Faith and circulation of normative knowledge: religious brotherhoods in Recife (1750-1800)
Brotherhood; Commitment; normative knowledge.
Much of the religious daily life in Portuguese America was related to the activities of religious brotherhoods. This institutional model, originating from medieval craft guilds, was responsible for organizing the practices necessary to maintain divine worship by incorporating distinct social groups in the colonial space. According to royal and episcopal orders, these institutions, organized in any part of the Portuguese empire, should draw up their own statutes and require ecclesiastical or secular approval. In this way, it was observed that numerous normative bodies were produced that were called Commitment. In this sense, the present study was based on seeking to understand the role of the brotherhoods in the production of these statutes, the normative knowledge that guided this production and the circulation of this knowledge in the colonial space.
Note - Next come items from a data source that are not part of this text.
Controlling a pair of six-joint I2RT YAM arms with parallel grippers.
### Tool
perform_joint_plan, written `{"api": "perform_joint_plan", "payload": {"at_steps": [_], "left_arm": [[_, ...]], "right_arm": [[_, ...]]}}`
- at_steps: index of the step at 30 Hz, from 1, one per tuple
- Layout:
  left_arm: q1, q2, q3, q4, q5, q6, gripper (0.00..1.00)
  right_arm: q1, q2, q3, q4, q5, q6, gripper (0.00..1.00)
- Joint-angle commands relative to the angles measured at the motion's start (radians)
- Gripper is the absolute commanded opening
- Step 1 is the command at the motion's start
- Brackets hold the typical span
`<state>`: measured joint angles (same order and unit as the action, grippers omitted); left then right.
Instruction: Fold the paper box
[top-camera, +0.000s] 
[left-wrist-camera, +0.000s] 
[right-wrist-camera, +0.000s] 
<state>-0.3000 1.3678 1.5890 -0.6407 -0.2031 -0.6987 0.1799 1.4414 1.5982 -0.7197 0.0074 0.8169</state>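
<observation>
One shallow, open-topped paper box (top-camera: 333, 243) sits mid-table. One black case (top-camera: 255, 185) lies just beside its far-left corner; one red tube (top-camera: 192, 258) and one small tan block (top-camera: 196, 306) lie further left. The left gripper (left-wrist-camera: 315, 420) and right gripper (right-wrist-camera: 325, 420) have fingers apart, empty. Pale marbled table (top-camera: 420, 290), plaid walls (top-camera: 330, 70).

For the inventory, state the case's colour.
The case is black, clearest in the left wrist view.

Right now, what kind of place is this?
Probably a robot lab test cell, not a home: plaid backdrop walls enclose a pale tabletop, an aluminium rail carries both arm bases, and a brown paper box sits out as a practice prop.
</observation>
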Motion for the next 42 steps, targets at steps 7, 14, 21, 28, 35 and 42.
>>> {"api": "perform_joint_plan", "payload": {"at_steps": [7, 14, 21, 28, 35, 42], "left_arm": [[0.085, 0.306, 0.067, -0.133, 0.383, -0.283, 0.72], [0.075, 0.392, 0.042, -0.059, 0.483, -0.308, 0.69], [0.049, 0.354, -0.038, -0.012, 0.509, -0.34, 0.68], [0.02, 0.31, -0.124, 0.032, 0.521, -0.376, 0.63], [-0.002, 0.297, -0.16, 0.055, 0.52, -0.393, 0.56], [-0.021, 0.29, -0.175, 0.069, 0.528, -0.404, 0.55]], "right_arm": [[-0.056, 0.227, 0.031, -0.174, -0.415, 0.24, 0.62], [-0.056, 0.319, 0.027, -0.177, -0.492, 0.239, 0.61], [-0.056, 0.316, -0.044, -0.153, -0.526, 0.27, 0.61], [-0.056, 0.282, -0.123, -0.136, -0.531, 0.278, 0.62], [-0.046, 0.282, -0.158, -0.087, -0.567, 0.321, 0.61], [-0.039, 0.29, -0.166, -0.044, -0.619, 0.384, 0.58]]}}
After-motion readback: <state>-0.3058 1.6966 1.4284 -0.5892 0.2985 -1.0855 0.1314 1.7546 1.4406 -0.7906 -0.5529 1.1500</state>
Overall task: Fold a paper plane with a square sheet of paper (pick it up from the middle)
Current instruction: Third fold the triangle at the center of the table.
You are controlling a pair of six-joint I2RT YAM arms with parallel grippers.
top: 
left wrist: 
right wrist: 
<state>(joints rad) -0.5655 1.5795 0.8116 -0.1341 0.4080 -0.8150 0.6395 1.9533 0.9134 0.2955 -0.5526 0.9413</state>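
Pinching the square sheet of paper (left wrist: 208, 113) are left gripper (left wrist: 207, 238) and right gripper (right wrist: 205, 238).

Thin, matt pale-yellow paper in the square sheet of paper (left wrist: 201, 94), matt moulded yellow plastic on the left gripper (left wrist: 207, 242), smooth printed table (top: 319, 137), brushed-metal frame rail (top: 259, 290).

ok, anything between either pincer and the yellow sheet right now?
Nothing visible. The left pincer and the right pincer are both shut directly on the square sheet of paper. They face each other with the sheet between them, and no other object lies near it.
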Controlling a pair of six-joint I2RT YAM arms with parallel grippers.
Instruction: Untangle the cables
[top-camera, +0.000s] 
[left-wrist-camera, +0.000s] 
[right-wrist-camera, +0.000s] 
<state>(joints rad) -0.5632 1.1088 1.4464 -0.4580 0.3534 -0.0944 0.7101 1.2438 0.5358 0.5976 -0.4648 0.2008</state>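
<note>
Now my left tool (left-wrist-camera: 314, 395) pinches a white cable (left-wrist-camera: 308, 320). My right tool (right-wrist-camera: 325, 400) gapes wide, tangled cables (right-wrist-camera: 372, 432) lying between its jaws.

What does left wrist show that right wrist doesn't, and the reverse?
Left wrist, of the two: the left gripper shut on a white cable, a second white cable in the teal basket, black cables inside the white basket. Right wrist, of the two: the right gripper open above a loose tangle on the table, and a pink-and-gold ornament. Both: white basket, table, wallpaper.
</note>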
For this purpose, we conduct this analysis through the rhetorical elements of modern legal thought present in these particular statutes when analyzing the concept of corporation and the categories of law and mercy for these communities. In this way, we prioritized the city of Recife as a spatial area of analysis because it concentrated different types of brotherhoods that came to draw up their statutes, especially during the second half of the 18th century. Therefore, we used as a source the Commitments prepared by the brotherhoods of the Blessed Sacrament of the Matriz de Santo Antônio, Nossa Senhora do Rosário dos Homens Pretos, São José dos Quatro Ofícios, São Pedro dos Clérigos and Santa Ana. In addition to the Commitments, applications were also used to confirm and challenge the approval of statutes. Therefore, the present work is inserted in the field of social investigation from a perspective of the History of Law, in which the objective is to highlight the moral aspects established through the bond established between the associated brothers who led the normative construction responsible for mediating these relations.